[Busec] Fwd: [IP] Twitter Is Tracking You Online To Suggest Who To Follow
jeffreyf at bu.edu
Sat May 19 12:52:27 EDT 2012
Frankness is good when informing consumers of massive and widespread
violations of their privacy.
And it is important to remember, even if you are not "logged in" to
your Twitter account (or Facebook account, or Google account, etc.),
it is easy to identify your computer from just your browser
On Fri, May 18, 2012 at 8:55 PM, Crovella, Mark E <crovella at bu.edu> wrote:
> No surprises, except for the frankness of the statement ....
> pardon the typos, sent from my phone
> Begin forwarded message:
> From: Dave Farber <dave at farber.net>
> Date: May 18, 2012 8:18:18 PM EDT
> To: ip <ip at listbox.com>
> Subject: [IP] Twitter Is Tracking You Online To Suggest Who To Follow
> Reply-To: <dave at farber.net>
> ---------- Forwarded message ----------
> From: "Dewayne Hendricks" <dewayne at warpspeed.com>
> Date: May 18, 2012 7:24 PM
> Subject: [Dewayne-Net] Twitter Is Tracking You Online To Suggest Who To Follow
> To: "Multiple recipients of Dewayne-Net" <dewayne-net at warpspeed.com>
> Twitter Is Tracking You Online To Suggest Who To Follow
> By Bianca Bosker
> May 18, 2012
> In the interest of helping you figure out who to follow, Twitter is following you.
> Twitter announced Thursday that it will use information it collects about users' browsing habits across all sites with Twitter "share" buttons to recommend accounts to follow.
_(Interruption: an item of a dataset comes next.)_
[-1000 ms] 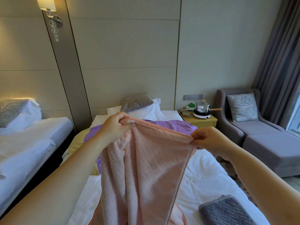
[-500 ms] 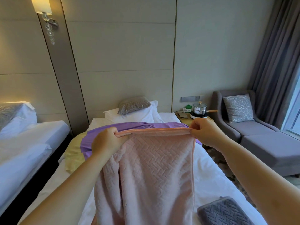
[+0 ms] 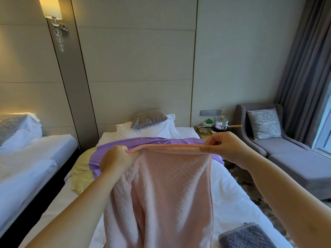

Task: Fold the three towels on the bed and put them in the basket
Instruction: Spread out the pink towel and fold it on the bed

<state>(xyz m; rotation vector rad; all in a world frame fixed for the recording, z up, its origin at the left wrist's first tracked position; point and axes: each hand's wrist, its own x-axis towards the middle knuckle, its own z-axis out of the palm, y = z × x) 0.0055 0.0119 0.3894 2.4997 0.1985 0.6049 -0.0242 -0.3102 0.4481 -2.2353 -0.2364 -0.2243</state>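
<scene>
Two hands, left (image 3: 114,159) and right (image 3: 226,149), grip pink towel (image 3: 170,190), its bottom cut off.

Overall: medium-bright, soft indoor light with mixed colour.
Warm source: the wall lamp (image 3: 52,8) at upper left is lit; a yellow glow spreads on the wall beside it and above the second bed (image 3: 35,158).
Cool source: daylight from the window (image 3: 325,129) at the right edge; it gives a bluish cast to the bed (image 3: 229,190) sheets and the armchair (image 3: 290,151).
Shadows: soft and weak; the gap between the two beds is nearly black; shallow shade lies in the folds of the pink towel (image 3: 170,185).
Glare: the lamp shade is almost blown out; the window strip is washed pale; there is a small glint on the pot (image 3: 221,122).
Sharpness: slightly soft throughout; the towel's weave smears toward the bottom edge.
Distortion: wide-angle; the wall panel (image 3: 71,86) and the curtain (image 3: 304,68) lean inward at the sides.
</scene>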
> By tracking individuals during their visits to websites in what the social media site calls the "Twitter ecosystem" (which includes any page with an embedded Twitter widget), Twitter can monitor what stories or topics each user visits most, and use that data to suggest accounts that match their interests. For example, someone who frequently reads HuffPostParents would likely see a recommendation for HuffPostParents columnist Lisa Belkin on Twitter.com.
> "We receive visit information when sites have integrated Twitter buttons or widgets, similar to what many other web companies -- including LinkedIn, Facebook and YouTube -- do when they’re integrated into websites," Twitter wrote in a blog post. "By recognizing which accounts are frequently followed by people who visit popular sites, we can recommend those accounts to others who have visited those sites within the last 10 days."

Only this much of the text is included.